• [AIM OF THE EXERCISE]:
An exact copy of the listing below is the answer, with the pictures removed.

• [DATASET EXCERPT]:
-- -- --

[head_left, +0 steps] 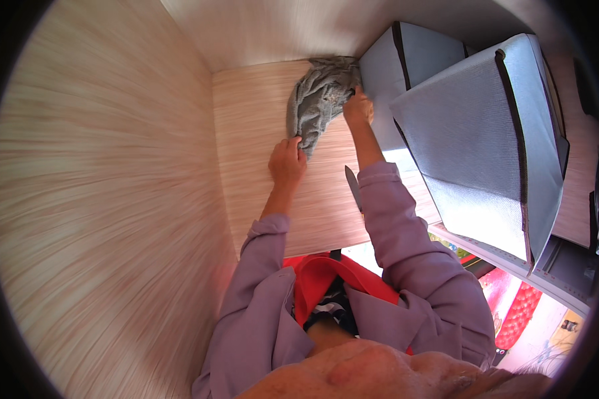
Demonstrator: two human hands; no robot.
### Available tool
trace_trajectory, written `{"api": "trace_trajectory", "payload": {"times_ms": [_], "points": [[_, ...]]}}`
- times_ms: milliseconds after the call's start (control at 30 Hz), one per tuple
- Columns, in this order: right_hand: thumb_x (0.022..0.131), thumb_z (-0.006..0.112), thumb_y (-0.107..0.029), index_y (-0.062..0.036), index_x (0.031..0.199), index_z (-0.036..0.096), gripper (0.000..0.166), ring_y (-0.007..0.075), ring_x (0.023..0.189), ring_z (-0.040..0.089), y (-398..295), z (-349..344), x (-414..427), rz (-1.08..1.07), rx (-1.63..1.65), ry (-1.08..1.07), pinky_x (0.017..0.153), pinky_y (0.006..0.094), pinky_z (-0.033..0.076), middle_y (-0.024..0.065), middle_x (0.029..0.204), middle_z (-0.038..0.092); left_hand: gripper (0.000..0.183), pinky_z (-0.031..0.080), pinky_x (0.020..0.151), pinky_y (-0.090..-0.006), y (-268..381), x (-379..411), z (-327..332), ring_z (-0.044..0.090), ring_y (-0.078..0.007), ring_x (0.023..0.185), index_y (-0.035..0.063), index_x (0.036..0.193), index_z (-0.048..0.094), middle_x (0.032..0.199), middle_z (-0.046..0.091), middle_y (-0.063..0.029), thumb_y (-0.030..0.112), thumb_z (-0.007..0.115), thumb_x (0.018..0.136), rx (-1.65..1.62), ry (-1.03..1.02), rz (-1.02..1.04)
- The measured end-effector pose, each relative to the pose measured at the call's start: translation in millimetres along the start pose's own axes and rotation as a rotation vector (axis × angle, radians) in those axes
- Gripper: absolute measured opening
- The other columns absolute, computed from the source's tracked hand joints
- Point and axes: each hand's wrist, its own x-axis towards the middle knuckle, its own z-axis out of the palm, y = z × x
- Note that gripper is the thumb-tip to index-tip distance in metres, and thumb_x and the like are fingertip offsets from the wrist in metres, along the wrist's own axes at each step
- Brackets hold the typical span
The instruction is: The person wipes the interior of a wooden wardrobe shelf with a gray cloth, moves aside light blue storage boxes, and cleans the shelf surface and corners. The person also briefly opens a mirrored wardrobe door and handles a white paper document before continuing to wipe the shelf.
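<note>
A crumpled grey cloth (319,97) lies on the wood-grain shelf board (259,199), reaching to the back panel and touching the nearer fabric box. My left hand (288,160) grips the cloth's lower end between thumb and fingers. Higher up and to the right, my right hand (359,107) is closed on the cloth's right edge, close beside the box; its fingertips are partly hidden. A pointed blade (353,187) lies on the board next to my right forearm, its lower end hidden by the sleeve.
A tall wood-grain side panel (105,199) stands at the left. Two light grey fabric boxes with dark trim stand at the right, one at the back (424,55) and a larger tilted one (469,129) in front. A white edge strip (509,264) runs below them.
</note>
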Motion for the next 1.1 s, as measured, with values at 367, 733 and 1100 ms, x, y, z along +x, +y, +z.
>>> {"api": "trace_trajectory", "payload": {"times_ms": [367,733,1100], "points": [[0.088,0.051,-0.011,-0.014,0.134,0.04,0.047,0.0349,0.065,0.062,38,18,-129,-0.487,0.289,0.038,0.057,0.0439,0.048,0.0183,0.07,0.061,0.027,0.046,0.067,-0.0385,-8,-8,-7,0.054,-0.0275,0.08,0.0117,0.101,0.062,0.082,0.055,-0.0079,0.008,0.062,0.074,-0.166,0.096,0.112],[0.088,0.043,-0.005,-0.0098,0.112,0.048,0.025,0.0107,0.041,0.028,-23,0,14,0.458,1.803,-0.273,0.038,0.0286,0.025,0.0009,0.058,0.035,0.028,0.045,0.064,-0.0381,-14,-8,-1,0.054,-0.0278,0.077,0.0126,0.1,0.062,0.079,0.054,-0.0084,0.008,0.062,0.073,-0.116,0.131,0.203],[0.088,0.048,-0.009,-0.0052,0.093,0.05,0.007,0.0092,0.041,0.031,26,7,-37,0.668,1.997,-0.338,0.038,0.0259,0.028,0.0018,0.06,0.041,0.027,0.045,0.062,-0.0372,-15,-9,0,0.054,-0.0274,0.075,0.0115,0.098,0.063,0.078,0.053,-0.0076,0.006,0.062,0.072,-0.111,0.17,0.215]]}}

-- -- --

• [SOLUTION TO THE EXERCISE]:
[head_left, +0 steps] 
Demonstrator: two human hands; no robot.
### Available tool
trace_trajectory, written `{"api": "trace_trajectory", "payload": {"times_ms": [_], "points": [[_, ...]]}}`
- times_ms: milliseconds after the call's start (control at 30 Hz), one per tuple
- Columns, in this order: right_hand: thumb_x (0.022..0.131), thumb_z (-0.006..0.112), thumb_y (-0.107..0.029), index_y (-0.062..0.036), index_x (0.031..0.199), index_z (-0.036..0.096), gripper (0.000..0.166), ring_y (-0.007..0.075), ring_x (0.023..0.189), ring_z (-0.040..0.089), y (-398..295), z (-349..344), x (-414..427), rz (-1.08..1.07), rx (-1.63..1.65), ry (-1.08..1.07), pinky_x (0.017..0.153), pinky_y (0.006..0.094), pinky_z (-0.033..0.076), middle_y (-0.024..0.065), middle_x (0.029..0.204), middle_z (-0.038..0.092); left_hand: gripper (0.000..0.183), pinky_z (-0.031..0.080), pinky_x (0.020..0.151), pinky_y (-0.090..-0.006), y (-268..381), x (-379..411), z (-327..332), ring_z (-0.044..0.090), ring_y (-0.078..0.007), ring_x (0.023..0.185), index_y (-0.035..0.063), index_x (0.036..0.193), index_z (-0.048..0.094), middle_x (0.032..0.199), middle_z (-0.046..0.091), middle_y (-0.063..0.029), thumb_y (-0.030..0.112), thumb_z (-0.007..0.115), thumb_x (0.018..0.136), rx (-1.65..1.62), ry (-1.03..1.02), rz (-1.02..1.04)
- The measured end-effector pose, each relative to the pose measured at the call's start: translation in millimetres along the start pose's own axes and rotation as a rotation vector (axis × angle, radians) in those axes
- Gripper: absolute measured opening
- The other columns absolute, computed from the source's tracked hand joints
- Point and axes: each hand's wrist, its own x-axis towards the middle knuckle, its own z-axis out of the palm, y = z × x
- Note that gripper is the thumb-tip to index-tip distance in metres, and thumb_x and the like are fingertip offsets from the wrist in metres, along the wrist's own axes at each step
- Brackets hold the typical span
The instruction is: The person wipes the interior of a wooden wardrobe shelf with a gray cloth, moves aside light blue storage boxes, and cleans the shelf surface and corners. The person also briefly opens a mirrored wardrobe door and handles a white paper document before continuing to wipe the shelf.
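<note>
A crumpled grey cloth (319,97) lies on the wood-grain shelf board (259,199), reaching to the back panel and touching the nearer fabric box. My left hand (288,160) grips the cloth's lower end between thumb and fingers. Higher up and to the right, my right hand (359,107) is closed on the cloth's right edge, close beside the box; its fingertips are partly hidden. A pointed blade (353,187) lies on the board next to my right forearm, its lower end hidden by the sleeve.
A tall wood-grain side panel (105,199) stands at the left. Two light grey fabric boxes with dark trim stand at the right, one at the back (424,55) and a larger tilted one (469,129) in front. A white edge strip (509,264) runs below them.
</note>
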Motion for the next 1.1 s, as measured, with values at 367, 733 and 1100 ms, x, y, z along +x, +y, +z.
>>> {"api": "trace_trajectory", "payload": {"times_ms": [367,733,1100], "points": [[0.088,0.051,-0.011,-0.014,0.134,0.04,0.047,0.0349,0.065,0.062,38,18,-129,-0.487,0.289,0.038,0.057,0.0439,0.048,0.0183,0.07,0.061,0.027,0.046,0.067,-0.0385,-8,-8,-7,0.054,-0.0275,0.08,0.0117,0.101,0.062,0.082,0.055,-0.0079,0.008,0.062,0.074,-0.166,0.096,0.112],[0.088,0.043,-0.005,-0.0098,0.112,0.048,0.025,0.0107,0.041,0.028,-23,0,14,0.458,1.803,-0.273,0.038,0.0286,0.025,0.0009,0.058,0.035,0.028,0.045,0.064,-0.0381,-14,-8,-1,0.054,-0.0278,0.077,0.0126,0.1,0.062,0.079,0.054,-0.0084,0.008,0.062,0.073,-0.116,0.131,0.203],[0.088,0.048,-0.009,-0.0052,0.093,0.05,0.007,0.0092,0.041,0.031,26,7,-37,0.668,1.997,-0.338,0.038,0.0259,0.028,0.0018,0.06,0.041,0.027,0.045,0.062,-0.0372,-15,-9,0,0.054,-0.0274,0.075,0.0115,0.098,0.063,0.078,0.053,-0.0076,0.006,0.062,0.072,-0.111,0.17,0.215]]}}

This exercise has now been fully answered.